Des filles disparaissent (Lured) – de Douglas Sirk – 1947
Une danseuse devient suppléante de la police pour tenter de démasquer le tueur en série qui s’en prend à des jeunes femmes comme elle depuis des semaines… Mais… Mais… Ne serait-ce pas l’histoire de Pièges, le film français de Robert Siodmak, que l’on retrouve dans ce polar signé Douglas Sirk. Mais si, mais si : Lured est bel et bien un remake, qui reprend les grandes lignes de l’intrigue pour la transposer à Londres.
Et le résultat est tout aussi passionnant que le film de Siodmak. Après un film anti-nazi (Hitler’s Madman), un drame sur les Russes blancs (L’Aveu) et une comédie policière en costumes (Scandale à Paris), le néo-américain Douglas Sirk prouve que, avant de devenir le grand spécialiste du mélodrame en technicolor, il était un touche-à-tout déjà très doué.
Un film d’atmosphère, pourrait-on dire, qui vaut à la fois pour l’intrigue elle-même, un whodunit diablement efficace, que pour sa galerie de personnages. La jeune danseuse notamment, interprétée par une Lucille Ball très à l’aise pour passer d’un registre sombre à une folie débridée, à l’image de la relation qu’elle forme avec son « ange gardien », un George Zucco patibulaire et paternaliste à la fois. Ces deux là offrent quelques-uns des moments les plus réjouissants du film.
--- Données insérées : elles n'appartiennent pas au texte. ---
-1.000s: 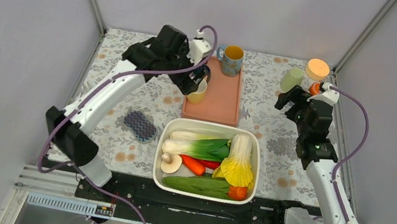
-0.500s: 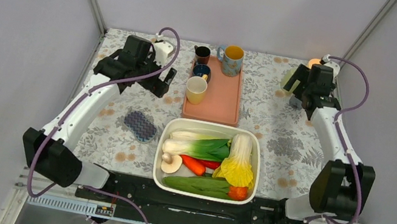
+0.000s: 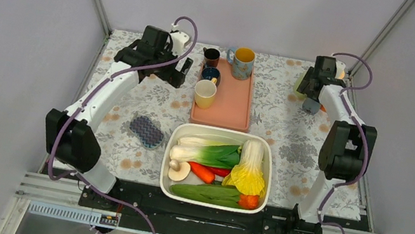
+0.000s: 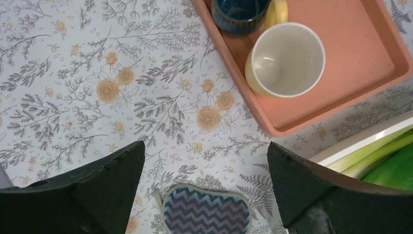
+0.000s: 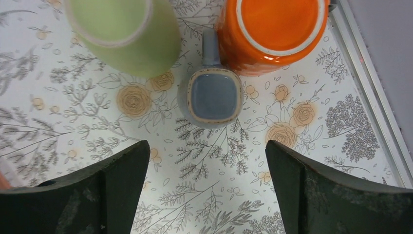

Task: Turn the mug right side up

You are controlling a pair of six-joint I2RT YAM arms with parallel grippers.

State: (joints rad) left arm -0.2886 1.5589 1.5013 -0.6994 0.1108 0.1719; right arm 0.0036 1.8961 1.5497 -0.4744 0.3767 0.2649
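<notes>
- Right gripper [image 5: 206,161] hangs over the far right corner of the floral tablecloth [image 5: 219,204], jaws spread wide and holding nothing.
- Three mugs sit under it, all bottom-up: a green mug [image 5: 124,29], a small blue-grey mug [image 5: 214,97] and an orange mug [image 5: 277,24].
- The blue-grey mug is between the other two. Its handle points away from the camera, into the gap between them and close against the orange one.
- The blue-grey mug lines up between the fingers, so it is likely the target. The fingers are not touching it.
- The open jaws and straight-down view suggest an approach before the grasp. The flip is not started.
- Neighbours crowd the far side of the mug, so the fingers likely need to close on its free left and right sides.
- Left gripper [image 4: 204,151] is also wide open and empty, above the cloth just left of the pink tray [image 4: 360,48]. It looks parked out of the way.
- On the tray a yellow mug [image 4: 287,58] stands mouth-up, touching a dark blue cup [image 4: 238,14].
- A zigzag-patterned sponge [image 4: 204,212] lies on the cloth below the left fingers.
- Leek [image 4: 370,146] in the white bin [image 3: 168,149] shows at the edge of that view.
</notes>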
Et puis Charles Coburn, toujours attachant. Et puis Joseph Calleia, dont on se méfie toujours. Et puis George Sanders, dans sa veine la plus charmante. Et puis Cedric Hardwicke, toujours entre dignité et rigidité. Et puis Boris Karloff, qui débarque avec l’aura horrifique de sa déjà longue carrière, et à qui revient le moment le plus étonnant et le plus flippant : un défilé de haute couture devant un « public » totalement figé (z’avez qu’à voir le film).
Plus qu’une simple curiosité dans le parcours de Sirk, Lured prouve que le cinéaste est aussi un grand réalisateur de films noirs. Il n’aura pas souvent l’occasion de le rappeler, mais il le confirmera avec l’excellent Jenny, femme marquée deux ans plus tard.